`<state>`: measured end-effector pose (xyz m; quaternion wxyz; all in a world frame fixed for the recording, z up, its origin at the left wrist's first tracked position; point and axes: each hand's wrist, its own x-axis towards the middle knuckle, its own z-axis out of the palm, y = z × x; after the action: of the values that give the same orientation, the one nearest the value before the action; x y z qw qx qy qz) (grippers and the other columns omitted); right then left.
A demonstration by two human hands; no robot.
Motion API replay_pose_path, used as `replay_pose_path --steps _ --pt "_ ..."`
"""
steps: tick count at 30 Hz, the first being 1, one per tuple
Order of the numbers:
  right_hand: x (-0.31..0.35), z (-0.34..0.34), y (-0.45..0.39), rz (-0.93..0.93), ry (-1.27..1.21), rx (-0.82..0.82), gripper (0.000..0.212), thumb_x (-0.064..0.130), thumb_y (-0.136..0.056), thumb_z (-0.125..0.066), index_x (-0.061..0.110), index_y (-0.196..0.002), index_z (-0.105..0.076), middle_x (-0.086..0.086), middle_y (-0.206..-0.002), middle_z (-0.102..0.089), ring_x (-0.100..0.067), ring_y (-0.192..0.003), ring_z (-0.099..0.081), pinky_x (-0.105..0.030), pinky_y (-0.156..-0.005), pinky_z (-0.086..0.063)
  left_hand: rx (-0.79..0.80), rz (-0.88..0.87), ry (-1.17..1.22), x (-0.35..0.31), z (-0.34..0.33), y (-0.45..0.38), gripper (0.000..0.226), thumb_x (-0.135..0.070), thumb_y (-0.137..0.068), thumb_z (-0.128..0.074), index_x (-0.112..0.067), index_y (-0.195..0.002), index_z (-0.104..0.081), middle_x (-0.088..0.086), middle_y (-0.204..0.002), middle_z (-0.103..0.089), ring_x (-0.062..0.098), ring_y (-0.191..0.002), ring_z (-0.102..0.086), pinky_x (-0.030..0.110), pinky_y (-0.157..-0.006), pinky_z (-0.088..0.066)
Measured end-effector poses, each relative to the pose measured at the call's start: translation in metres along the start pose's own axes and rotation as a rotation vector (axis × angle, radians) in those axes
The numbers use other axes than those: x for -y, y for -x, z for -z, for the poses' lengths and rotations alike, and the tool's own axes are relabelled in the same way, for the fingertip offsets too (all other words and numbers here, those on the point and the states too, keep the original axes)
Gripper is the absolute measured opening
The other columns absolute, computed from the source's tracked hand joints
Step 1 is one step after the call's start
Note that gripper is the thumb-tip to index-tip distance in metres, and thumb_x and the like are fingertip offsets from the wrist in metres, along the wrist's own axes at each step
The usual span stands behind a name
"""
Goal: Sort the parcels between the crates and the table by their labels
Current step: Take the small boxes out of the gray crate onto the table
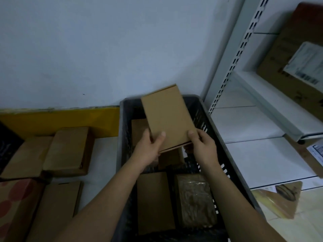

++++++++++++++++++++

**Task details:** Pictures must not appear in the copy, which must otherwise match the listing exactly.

**Expected answer:**
`<state>`: measured end-effector pose (xyz m; quaternion wxyz; all in a world frame fixed for the recording, z up, its origin at the left wrist's first tracked position; point and axes: each hand's wrist, its own x-axis towards the middle knuckle, its own z-axis out of the palm, y = z × x; after the action: of the values that give the same orientation, the one nearest the value before the action; x y z qw qx qy qz) (grippers and the other columns omitted); right then left.
A demonstration by two human hands; no robot.
Motion API replay_pose_path, used as `replay_pose_path --steps _ --pt "_ ..."`
"""
steps: tick count at 30 Hz, the first being 1, one per tuple
Order of the numbers:
  right_hand: x (-0.31..0.35), z (-0.34..0.34), y (-0.45..0.39), rz (-0.93..0.93), ry (-1.27..1.21), rx (-0.82..0.82), gripper (0.000..0.212), thumb_x (-0.064..0.130), thumb_y (-0.136..0.056), thumb_z (-0.125..0.066), index_x (-0.061..0.110), index_y (-0.196..0.002), index_z (-0.105..0.076), middle_x (-0.086..0.086), middle_y (-0.206..-0.002), middle_z (-0.102..0.089), ring_x (-0.100..0.067), ring_y (-0.192..0.003), ring_z (-0.099..0.081), pinky_x (-0.105..0.030), pinky_y (-0.156..-0.005), pinky_z (-0.086..0.063)
  left_hand: rx (-0.79..0.80), rz (-0.88..0.87), ry (-1.17..1.22), x (-0.35..0.31), z (-0.34..0.33), y (-0.45..0.38), gripper (0.000..0.226), thumb_x (-0.135..0.070), thumb_y (-0.137..0.068), thumb_z (-0.128..0.074), index_x (-0.112..0.067), index_y (-0.195..0.002), index_z (-0.104..0.081), middle_x (-0.088..0.086), middle_y (-0.204..0.002), middle_z (-0.103..0.089), ring_x (-0.062..0.098), ring_y (-0.191..0.002), ring_z (-0.102..0.086), pinky_x (-0.030..0.110), pinky_y (-0.157..-0.006), pinky_z (-0.088..0.066)
Measured end-effector poses, each relative to the pose measured at the call's start: translation in metres along the start pose's own axes and rotation as a rotation vector (axis × angle, radians) in those axes
The numbers use other axes than those: x for -y, y for -x, z for -z, for the poses' lengths and rotations alike, and the tool's own axes are relabelled in the same way, for the fingertip offsets too (all other words and numbers here, those on the point and the states too, keep the original axes)
Gripper is the absolute measured opening
The other columns absolute, computed from the source's tracked hand joints
Step 1 is one step after the call's start
Note that gripper is the thumb-tip to index-tip distance in metres, and thumb_x and the like are fingertip offsets from the wrist in metres, along the wrist's own axes at each step
The usual span stands behind a name
"""
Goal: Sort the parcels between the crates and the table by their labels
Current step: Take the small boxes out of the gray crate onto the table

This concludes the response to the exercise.